# AI usecase decision tree optimization

## Processing

### Process the answers

#### Group identical nodes

In [1]:
def group_identical_answer_nodes(tree):
    grouped_answers = {}
    replace_by = []
    to_modify = set()
    new_tree = []

    for item in tree:
        if item['type'] == 'answer':
            output = item['content']
            for source in item['source']:
                output += ", " + source

            if output not in grouped_answers:
                grouped_answers[output] = []
            grouped_answers[output].append(item)

    for sources, items in grouped_answers.items():
        first_item = items[0]
        deleted_nodes = [item['id'] for item in items[1:]]

        in_values = []
        for item in items:
            if 'in' in item:
                in_values.extend(item['in'] if isinstance(item['in'], list) else [item['in']])
        to_modify.update(in_values)

        first_item['in'] = in_values

        replace_by.append({
            "id": first_item['id'],
            "deleted_nodes": deleted_nodes
        })

        new_tree.append(first_item)

    # Add untouched nodes
    for item in tree:
        if item['type'] != 'answer':
            new_tree.append(item)

    return new_tree, replace_by, list(to_modify)


#### Update parent nodes

In [2]:
def update_question_nodes(tree, replace_by, to_modify):
    updated_tree = []

    for item in tree:
        if item['type'] == 'question':
            if item['id'] in to_modify:
                updated_item = item.copy()
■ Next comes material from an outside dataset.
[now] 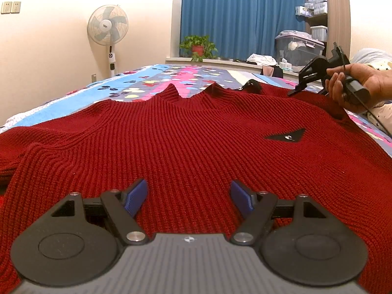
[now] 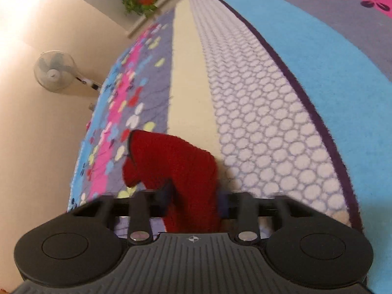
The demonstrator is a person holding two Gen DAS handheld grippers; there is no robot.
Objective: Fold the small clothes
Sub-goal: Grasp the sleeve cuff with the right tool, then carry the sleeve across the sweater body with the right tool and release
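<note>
Sweater (image 1: 186,142): dark red, ribbed knit, high collar; spread flat across the middle of the left wrist view, collar toward the top of frame.
Patch (image 1: 286,137): black triangle with a small pale emblem, on the sweater at centre right.
Sleeve (image 2: 176,169): red knit, bunched, rising from bottom centre of the right wrist view.
Left gripper (image 1: 188,198): bottom centre, over the sweater's lower part; jaws released, blue pads (image 1: 136,197) wide apart with nothing between them.
Right gripper (image 2: 193,201): jaws clenched on the sleeve; in the left wrist view it sits at upper right, held in a hand (image 1: 357,88) at the sweater's edge.
Blanket (image 2: 269,103): under the sweater; blue, pink, grey and cream bands with petal and pebble prints.
Fan (image 1: 108,28): white, upper left, against the wall.
Plant (image 1: 198,46): red pot, on the sill.
Curtain (image 1: 242,14): blue, top centre.
</note>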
                for mapping in replace_by:
                    if updated_item['yes'] in mapping['deleted_nodes']:
                        updated_item['yes'] = mapping['id']
                        break

                for mapping in replace_by:
                    if updated_item['no'] in mapping['deleted_nodes']:
                        updated_item['no'] = mapping['id']
                        break

                updated_tree.append(updated_item)
            else:
                updated_tree.append(item)
        else:
            updated_tree.append(item)

    return updated_tree


### Process the question nodes

#### Group identical nodes

In [3]:
def group_identical_question_nodes(tree, to_modify):
    grouped_questions = {}
    question_replace_by = []
    question_to_modify = set()
    updated_tree = []
    processed = []

    # Collect question nodes from new_tree
    question_nodes = [node for node in tree if node['type'] == 'question' and node['id'] in to_modify]
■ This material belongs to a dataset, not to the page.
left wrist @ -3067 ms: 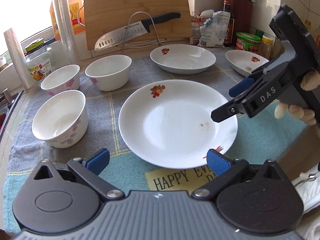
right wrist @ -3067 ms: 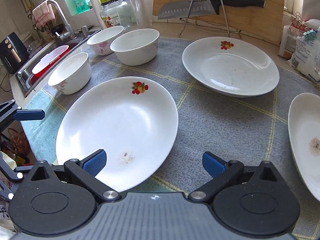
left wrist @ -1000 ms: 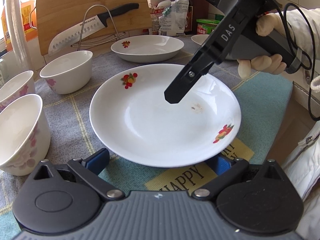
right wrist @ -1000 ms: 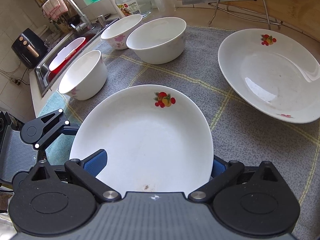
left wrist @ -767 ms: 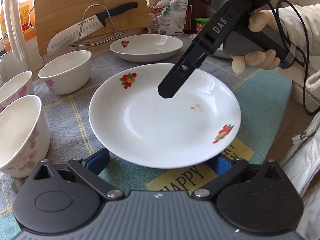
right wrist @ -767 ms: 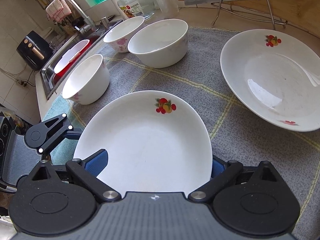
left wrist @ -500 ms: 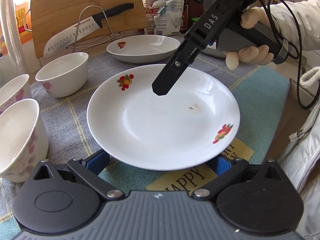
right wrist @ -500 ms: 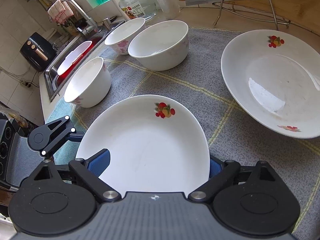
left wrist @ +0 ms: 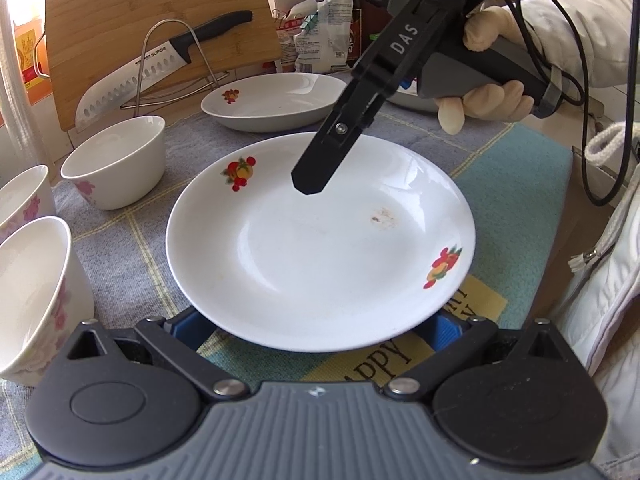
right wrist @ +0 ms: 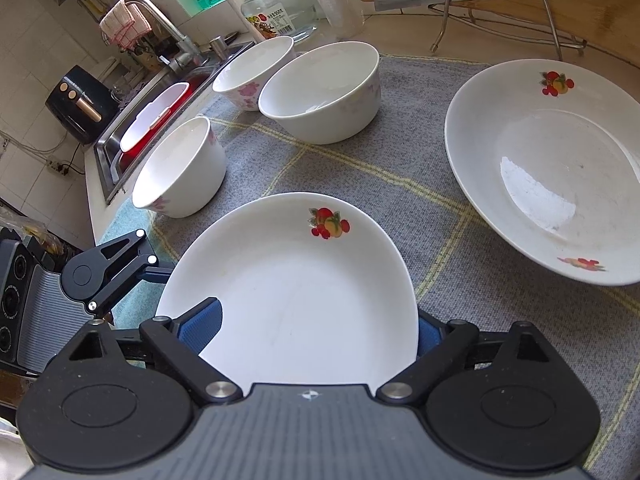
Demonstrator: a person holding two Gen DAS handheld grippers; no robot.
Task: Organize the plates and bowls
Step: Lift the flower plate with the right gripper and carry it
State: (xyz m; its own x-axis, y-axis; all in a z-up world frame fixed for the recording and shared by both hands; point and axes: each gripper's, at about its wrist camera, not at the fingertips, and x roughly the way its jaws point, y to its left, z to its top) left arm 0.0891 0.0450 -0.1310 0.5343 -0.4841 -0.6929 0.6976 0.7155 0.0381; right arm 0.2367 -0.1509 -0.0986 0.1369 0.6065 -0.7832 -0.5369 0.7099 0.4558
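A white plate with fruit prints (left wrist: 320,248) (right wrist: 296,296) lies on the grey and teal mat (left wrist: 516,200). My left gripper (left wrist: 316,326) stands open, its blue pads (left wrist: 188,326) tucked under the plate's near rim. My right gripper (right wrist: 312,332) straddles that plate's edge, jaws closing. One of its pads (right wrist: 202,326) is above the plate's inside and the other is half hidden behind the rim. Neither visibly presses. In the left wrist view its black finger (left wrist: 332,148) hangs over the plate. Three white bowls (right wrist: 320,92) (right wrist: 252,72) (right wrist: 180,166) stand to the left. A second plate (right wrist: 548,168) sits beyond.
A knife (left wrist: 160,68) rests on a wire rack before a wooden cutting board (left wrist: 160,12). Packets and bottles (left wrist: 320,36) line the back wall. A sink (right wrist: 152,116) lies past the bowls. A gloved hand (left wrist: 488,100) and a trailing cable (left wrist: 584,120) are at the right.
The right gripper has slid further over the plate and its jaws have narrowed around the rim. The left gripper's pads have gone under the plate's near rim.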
    # Group question nodes by (content, yes, no)
    for item in question_nodes:
        key = (item['content'], item['yes'], item['no'])
        if key not in grouped_questions:
            grouped_questions[key] = []
        grouped_questions[key].append(item)

    # Process groups
    for key, items in grouped_questions.items():
        if len(items) > 1:
            first_item = items[0]
            deleted_nodes = [item['id'] for item in items[1:]]
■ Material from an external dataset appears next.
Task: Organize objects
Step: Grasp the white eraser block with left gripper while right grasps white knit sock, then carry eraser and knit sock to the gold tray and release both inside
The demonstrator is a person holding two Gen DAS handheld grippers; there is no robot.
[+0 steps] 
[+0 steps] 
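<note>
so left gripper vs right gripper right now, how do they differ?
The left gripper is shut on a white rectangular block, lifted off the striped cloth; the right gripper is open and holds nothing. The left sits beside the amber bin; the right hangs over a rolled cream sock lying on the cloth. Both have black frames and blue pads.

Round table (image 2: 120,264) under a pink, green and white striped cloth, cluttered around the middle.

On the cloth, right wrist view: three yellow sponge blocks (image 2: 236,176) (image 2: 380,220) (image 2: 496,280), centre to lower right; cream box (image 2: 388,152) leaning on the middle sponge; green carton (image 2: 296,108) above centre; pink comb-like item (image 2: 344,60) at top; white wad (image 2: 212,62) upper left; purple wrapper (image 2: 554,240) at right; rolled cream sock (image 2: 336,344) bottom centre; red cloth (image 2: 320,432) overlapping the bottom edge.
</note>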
            # Merge 'in' values
            in_values = []
            for item in items:
                if 'in' in item:
                    in_values.extend(item['in'] if isinstance(item['in'], list) else [item['in']])

            question_to_modify.update(in_values)

            # Update 'in' of surviving node
            first_item['in'] = in_values
            
            # Add to question_replace_by mapping
            question_replace_by.append({
                "id": first_item['id'],
                "deleted_nodes": deleted_nodes
            })

            updated_tree.append(first_item)
        # else:
        #     updated_tree.append(items[0])

    # # Add untouched question nodes
    # for item in tree:
    #     if item['type'] == 'question' and item['id'] not in [q['id'] for group in grouped_questions.values() for q in group]:
    #         updated_tree.append(item)

    # # Add answer nodes
    # for item in tree:
    #     if item['type'] == 'answer':
    #         updated_tree.append(item)

    # processed = []
    for q in question_replace_by:
        processed.append(q['id'])
        processed.extend(q['deleted_nodes'])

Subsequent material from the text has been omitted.